Venus beats a path across the Sun’s face
Swiss astronomers have pointed their telescopes towards the sky for a six-hour event that has not been seen for 122 years.
On Tuesday the planet Venus inched its way across the Sun for the first time since 1882.
The planet – which appeared as a tiny black dot – moved across the lower half of the Sun. It will cross the upper half eight years from now in 2012.
The event will then not happen again for 105 years.
Like people all around the world, hundreds of Swiss made the most of the fine weather and turned up at observatories to see the six-hour phenomenon through telescopes.
Transits of Venus can be observed when the Sun, the Earth and its sister planet precisely line up.
Such transits have taken place only six times since the invention of the telescope.
Scientific experiments
Astronomers at the Federal Institute of Technology in Zurich used the transit to conduct experiments as part of ongoing efforts to develop a new generation of telescopes.
Head astronomer Jan Olof Stenflo described the occasion an “an ideal opportunity” to test an instrument which can measure subtle patterns of scattered light emitted by Venus during the crossing.
He hopes that such a device may be used in future to discover planets millions of light years away.
“It is difficult to find planets because the light from stars is a million times brighter. Light from a planet leaves its own signature.
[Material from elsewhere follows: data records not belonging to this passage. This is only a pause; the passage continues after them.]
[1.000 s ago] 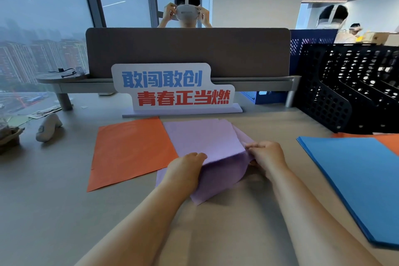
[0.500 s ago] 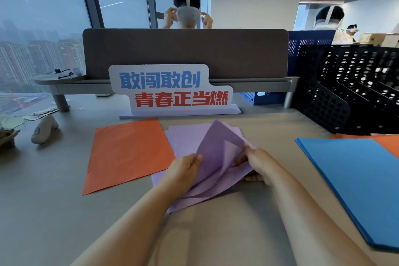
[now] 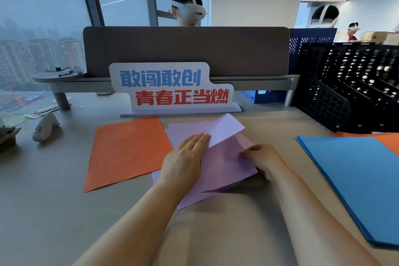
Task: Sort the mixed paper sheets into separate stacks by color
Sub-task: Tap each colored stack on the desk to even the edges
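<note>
Purple sheets [image 3: 226, 166]: thin matte rectangles, splayed unevenly, top corner curled.

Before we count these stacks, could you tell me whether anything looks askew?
The purple stack is fanned and crooked, one sheet folded up beside the left hand. Orange paper peeks past the blue stack.

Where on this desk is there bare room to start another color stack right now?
Widest bare patch: the desk near-left, in front of the orange sheets and the white controller. A narrower strip runs between the purple sheets and the blue stack. Crowded: the centre, where the left hand presses and the right hand holds the purple sheets.
</note>
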A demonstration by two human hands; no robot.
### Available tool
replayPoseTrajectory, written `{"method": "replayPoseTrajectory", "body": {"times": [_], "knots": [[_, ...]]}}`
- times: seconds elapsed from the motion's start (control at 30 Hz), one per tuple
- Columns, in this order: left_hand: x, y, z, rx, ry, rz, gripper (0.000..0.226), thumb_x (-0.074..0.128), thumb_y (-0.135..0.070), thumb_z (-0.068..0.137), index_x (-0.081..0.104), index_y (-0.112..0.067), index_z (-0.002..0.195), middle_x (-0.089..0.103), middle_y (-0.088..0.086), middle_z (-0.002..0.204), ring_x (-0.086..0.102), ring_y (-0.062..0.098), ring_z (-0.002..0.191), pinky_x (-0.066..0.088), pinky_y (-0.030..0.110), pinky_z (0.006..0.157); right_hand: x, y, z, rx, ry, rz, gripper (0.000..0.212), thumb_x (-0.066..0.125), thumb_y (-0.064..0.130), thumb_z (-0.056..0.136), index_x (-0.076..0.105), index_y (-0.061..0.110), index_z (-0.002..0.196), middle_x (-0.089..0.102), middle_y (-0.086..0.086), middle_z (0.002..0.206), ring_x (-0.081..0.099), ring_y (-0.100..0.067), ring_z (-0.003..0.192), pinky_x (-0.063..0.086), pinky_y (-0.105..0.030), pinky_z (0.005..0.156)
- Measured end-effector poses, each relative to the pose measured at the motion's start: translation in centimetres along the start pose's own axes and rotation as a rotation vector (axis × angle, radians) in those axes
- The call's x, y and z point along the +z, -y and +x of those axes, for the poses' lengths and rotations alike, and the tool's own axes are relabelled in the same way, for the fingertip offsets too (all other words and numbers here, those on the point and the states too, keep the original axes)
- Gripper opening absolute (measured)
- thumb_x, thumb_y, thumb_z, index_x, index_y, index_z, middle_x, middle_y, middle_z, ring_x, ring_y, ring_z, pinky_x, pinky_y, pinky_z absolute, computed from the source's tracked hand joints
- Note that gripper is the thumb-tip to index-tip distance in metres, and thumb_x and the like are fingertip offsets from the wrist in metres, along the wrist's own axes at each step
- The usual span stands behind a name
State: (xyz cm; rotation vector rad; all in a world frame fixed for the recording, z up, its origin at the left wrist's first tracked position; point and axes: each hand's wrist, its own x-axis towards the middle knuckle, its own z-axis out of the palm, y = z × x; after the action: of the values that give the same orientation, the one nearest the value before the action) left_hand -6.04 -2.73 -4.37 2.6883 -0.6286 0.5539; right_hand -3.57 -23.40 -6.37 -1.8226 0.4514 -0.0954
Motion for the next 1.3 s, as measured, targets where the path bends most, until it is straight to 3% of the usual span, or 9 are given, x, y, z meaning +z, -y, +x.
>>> {"method": "replayPoseTrajectory", "body": {"times": [0.27, 0.43, 0.57, 0.63, 0.87, 0.97, 1.1, 1.23, 1.3], "knots": [[1.2, 0.4, 0.2, 0.024, 0.278, 0.067, 0.046, 0.027, -0.018, 0.1, 0.031, -0.029, 0.144, 0.037, -0.011, 0.148, 0.041, 0.016, 0.131, 0.037, 0.026, 0.097, -0.1, -0.7, 0.7, -0.039, -0.014, -0.09, 0.026, 0.068, 0.018, 0.082, 0.05, 0.01, 0.066, 0.045, -0.008, 0.069, 0.037, -0.017, 0.066, 0.025, -0.027, 0.054], [1.3, 0.9, 0.2, 0.052, 0.291, 0.016, 0.045, 0.029, -0.019, 0.099, 0.037, -0.03, 0.142, 0.04, -0.011, 0.146, 0.04, 0.014, 0.13, 0.036, 0.026, 0.099, -0.1, -0.6, 0.5, -0.112, -0.067, -0.046, 0.028, 0.074, 0.004, 0.076, 0.059, 0.013, 0.054, 0.056, -0.001, 0.059, 0.051, -0.017, 0.065, 0.038, -0.024, 0.059], [1.7, 1.4, 0.1, 0.114, 0.342, -0.06, 0.043, 0.032, -0.017, 0.099, 0.043, -0.032, 0.138, 0.045, -0.012, 0.142, 0.043, 0.013, 0.128, 0.034, 0.024, 0.102, -0.2, -0.5, 0.9, -0.096, -0.085, -0.041, 0.009, 0.073, 0.006, 0.077, 0.068, 0.007, 0.085, 0.067, -0.011, 0.092, 0.061, -0.023, 0.09, 0.046, -0.028, 0.078], [1.9, 1.6, 0.1, 0.151, 0.353, -0.112, 0.041, 0.034, -0.018, 0.099, 0.046, -0.033, 0.136, 0.048, -0.013, 0.139, 0.043, 0.01, 0.127, 0.033, 0.021, 0.102, -0.3, -0.5, 0.8, -0.048, -0.077, -0.082, 0.029, 0.072, 0.013, 0.079, 0.068, 0.002, 0.105, 0.066, -0.014, 0.109, 0.062, -0.028, 0.103, 0.048, -0.031, 0.083], [2.1, 2.0, 0.0, 0.269, 0.469, -0.135, 0.039, 0.041, -0.016, 0.099, 0.05, -0.035, 0.133, 0.041, -0.01, 0.145, 0.035, 0.005, 0.133, 0.017, 0.003, 0.096, -0.2, 0.1, 0.4, 0.094, 0.053, 0.005, 0.044, 0.052, 0.048, 0.091, 0.061, 0.007, 0.106, 0.067, -0.012, 0.099, 0.063, -0.027, 0.086, 0.048, -0.029, 0.069], [2.1, 2.1, 0.1, 0.28, 0.504, -0.092, 0.042, 0.046, -0.031, 0.097, 0.042, -0.034, 0.139, 0.035, -0.01, 0.149, 0.032, 0.007, 0.136, 0.018, 0.01, 0.104, 0.2, 0.3, -0.4, 0.074, 0.22, -0.121, 0.024, 0.057, 0.017, 0.093, 0.058, 0.004, 0.113, 0.064, -0.012, 0.103, 0.06, -0.024, 0.084, 0.044, -0.025, 0.056], [1.6, 3.0, 0.3, 0.016, 0.509, -0.011, 0.07, 0.037, -0.059, 0.091, 0.016, -0.028, 0.15, 0.022, -0.001, 0.155, 0.023, 0.018, 0.141, 0.018, 0.033, 0.115, 0.2, 0.2, -0.2, 0.032, 0.115, -0.133, 0.033, 0.052, 0.0, 0.091, 0.051, 0.002, 0.125, 0.059, -0.016, 0.117, 0.056, -0.026, 0.095, 0.046, -0.031, 0.072], [1.4, 4.0, 0.4, -0.24, 0.443, -0.011, 0.058, 0.029, -0.05, 0.097, 0.031, -0.014, 0.142, 0.042, 0.011, 0.141, 0.041, 0.028, 0.128, 0.033, 0.035, 0.104, -0.6, 0.5, 0.1, -0.007, -0.018, -0.007, 0.03, 0.043, -0.002, 0.093, 0.053, 0.001, 0.121, 0.054, -0.01, 0.099, 0.052, -0.023, 0.081, 0.036, -0.023, 0.054], [1.5, 4.5, 0.5, -0.331, 0.441, 0.032, 0.05, 0.024, -0.04, 0.101, 0.025, -0.016, 0.145, 0.041, 0.014, 0.134, 0.043, 0.033, 0.121, 0.036, 0.037, 0.098, -1.1, 0.5, 0.2, -0.012, -0.079, 0.065, 0.028, 0.041, -0.003, 0.093, 0.053, 0.0, 0.118, 0.053, -0.012, 0.097, 0.049, -0.02, 0.067, 0.036, -0.022, 0.046]]}}
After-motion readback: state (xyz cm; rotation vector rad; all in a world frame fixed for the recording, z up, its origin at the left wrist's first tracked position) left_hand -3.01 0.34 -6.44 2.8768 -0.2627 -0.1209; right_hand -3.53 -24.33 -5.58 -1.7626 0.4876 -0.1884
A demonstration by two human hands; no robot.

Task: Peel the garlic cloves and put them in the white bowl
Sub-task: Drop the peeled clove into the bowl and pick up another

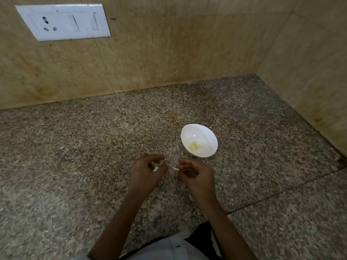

We are watching Venus to test our instrumentation,” Stenflo told swissinfo.
But he added that the transit of Venus was of historical as well as scientific significance.
Mapping the universe
In the 18th and 19th centuries, astronomers attempted to map the universe by measuring the distance between the Sun and Earth during such transits.
The distance to the Sun was calculated to be 149.3 million kilometres, just 0.3 million less than the figure accepted by the scientific community today.
The transit of Venus in 1769 was tracked by a joint team of European scientists who discovered that the planet had its own atmosphere.
In 1874, Russia, Britain, the United States, France, Germany, Italy and Holland all sent teams of scientists to observe and record the event.
“It was the 19th century equivalent of the space race,” said Steven Dick, chief historian for the US National Aeronautics and Space Administration.
swissinfo, Elizabeth Meen
There have been only six transits in the telescopic age – in 1631, 1639, 1761, 1769, 1874 and 1882.
The Federal Health Office warned against looking directly at the planet as it moves across the Sun.
The six-hour transit was visible across the globe, except for the western United States, south-western Canada and the southern tip of South America.
In Switzerland, the spectacle ended at around 1:20pm.
Transits of Venus were used to measure the distance to the Sun.
The scale of the solar system was calculated by mathematical formulae and based on data collected by astronomers across the world.
Complete accuracy was impeded by atmospheric distortions and limited technology.
The next transits will occur in 2012, 2117 and 2125.